Economist finds buyers willing to pay more
By Holly Jessen
Research showing consumers are willing to pay a premium for ethanol was published in the March issue of the Journal of Environmental Economics and Management. Soren Anderson, a Michigan State University economist, calculated that when ethanol increased 10 cents per gallon above the price of gasoline, there was only a 12 to 16 percent decrease in demand.
Frankly, Anderson was surprised at what he found. “I was expecting to see a sharp reduction in sales of E85 the moment that the price rose above the price of gasoline on an energy-adjusted basis,” he tells EPM. “But this doesn’t seem to be happening. Instead, it appears that many E85 buyers are willing to pay a premium for the fuel, and some fraction of these buyers continue to buy the fuel, even when its price rises above that of gasoline.”
Anderson developed a model based on information gathered in Minnesota from 1997 to 2006, during which nearly 5,000 monthly observations of ethanol prices and sales volumes were made at more than 200 retail gas stations. The economic analysis is one of the first to examine the way in which consumers value ethanol, Anderson says. Previous analysis assumed consumers viewed the two fuels in the same way, with ethanol and gasoline considered perfect substitutes after adjusting for the lower gas mileage of ethanol.
The findings have economically significant implications for policy decisions affecting cellulosic ethanol, he says. Looking ahead to 2022, he calculates that the cost of producing cellulosic ethanol will be considerably higher than the projected cost of gasoline. “If consumers treat gasoline and ethanol as perfect substitutes, only buying the fuel that gives them the lowest fuel cost per mile, then fuel retailers will need to price ethanol at or below the price of gasoline for consumers to buy ethanol,” he says. This means, he adds, that producers will lose money in an attempt to comply with the renewable fuel standard (RFS)—unless cellulosic ethanol is subsidized or consumers are willing to pay a premium for the fuel.

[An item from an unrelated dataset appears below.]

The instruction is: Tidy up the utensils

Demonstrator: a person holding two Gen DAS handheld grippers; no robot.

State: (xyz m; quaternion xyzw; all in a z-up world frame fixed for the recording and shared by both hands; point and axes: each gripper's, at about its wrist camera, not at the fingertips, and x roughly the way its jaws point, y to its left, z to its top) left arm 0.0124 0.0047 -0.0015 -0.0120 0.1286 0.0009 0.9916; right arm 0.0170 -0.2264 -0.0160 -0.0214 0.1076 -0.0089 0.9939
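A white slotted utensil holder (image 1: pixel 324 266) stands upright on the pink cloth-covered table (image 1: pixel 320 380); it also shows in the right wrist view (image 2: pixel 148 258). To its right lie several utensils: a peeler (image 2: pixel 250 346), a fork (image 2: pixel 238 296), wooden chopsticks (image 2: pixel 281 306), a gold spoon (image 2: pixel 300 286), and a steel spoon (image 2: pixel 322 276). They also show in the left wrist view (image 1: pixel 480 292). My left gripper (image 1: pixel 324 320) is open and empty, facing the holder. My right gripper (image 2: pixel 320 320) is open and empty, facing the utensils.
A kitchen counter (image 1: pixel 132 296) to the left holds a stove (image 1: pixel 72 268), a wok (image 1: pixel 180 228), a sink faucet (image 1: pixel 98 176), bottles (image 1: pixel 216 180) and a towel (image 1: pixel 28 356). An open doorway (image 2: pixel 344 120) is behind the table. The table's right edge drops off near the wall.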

Despite the encouraging results of his study, Anderson concludes it wasn’t enough to justify the ethanol blending mandates contained in the renewable fuel standard. “This reduces substantially the simulated efficiency cost of an ethanol content standard, since some households choose ethanol without large subsidies, mitigating deadweight losses,” he says, adding that mandating ethanol blending is expensive. Another consideration is the amount of emissions ethanol actually reduces, a topic he notes is hotly debated.
Ethanol industry supporters, on the other hand, point to the role of the RFS in moderating gasoline prices, reducing imports of foreign oil and supporting growth of the advanced and cellulosic biofuels sectors. On March 27, a coalition of eight groups, including the Renewable Fuels Association and Growth Energy, sent a letter to Congressional leaders urging them to reject attempts to reduce, waive or eliminate the RFS. They pointed to a Center for Agriculture and Rural Development study that found that in the decade from 2000 to 2010, ethanol reduced gasoline prices an average of 25 cents per gallon, saving consumers $34 billion yearly. The groups also partially credited the RFS with reducing oil imports below 50 percent for the first time in 2010. Finally, they pointed to the need to bolster the second-generation biofuels industry still in its infancy. “Efforts to amend or reform the RFS would send a chilling signal to a marketplace just when the advanced and cellulosic biofuels industries are on the cusp of commercial production to help meet this nation’s energy independence and security needs,” the letter says. —Holly Jessen
http://www.ethanolproducer.com/articles/8713/e85-loyalty
Our Take:
Here’s a very interesting study based on E85 consumer behavior right here in Minnesota. The findings are a cause for optimism about our renewable energy future, but the author’s conclusion that America’s still-growing renewable fuel production capacity can live without the requirements in RFS is premature. Killing RFS will inhibit the growth of advanced biofuels right at the moment when commercial viability is happening.
Though 80-plus percent of customers remained loyal to E85 when the price rose above that of gasoline, A) that other 12 to 16 percent are crucial to the profitability of the fuel and B) the current consumers of E85 are early adopters. These folks have flocked to cleaner-burning renewable fuel out of a sense of idealism about improving air quality, lowering carbon emissions and ending our addiction to foreign energy sources. While it’s safe to say that this type of customer will continue to be well represented among the population of drivers using E20, E30, E50 and E85, we have to realize that the customer profile will look a bit different when America is producing 36 billion gallons of renewable fuel a year (ten years from today) and ethanol has a dollar-plus advantage over the price of gasoline, per gallon. To make up for lower energy content, ethanol has to be priced about 25 percent less than gasoline. Ethanol’s continued success will depend on maintaining that price differential because for a whole group of motorists, the price will be the reason to come over to the flex-fuel pump at the gas station.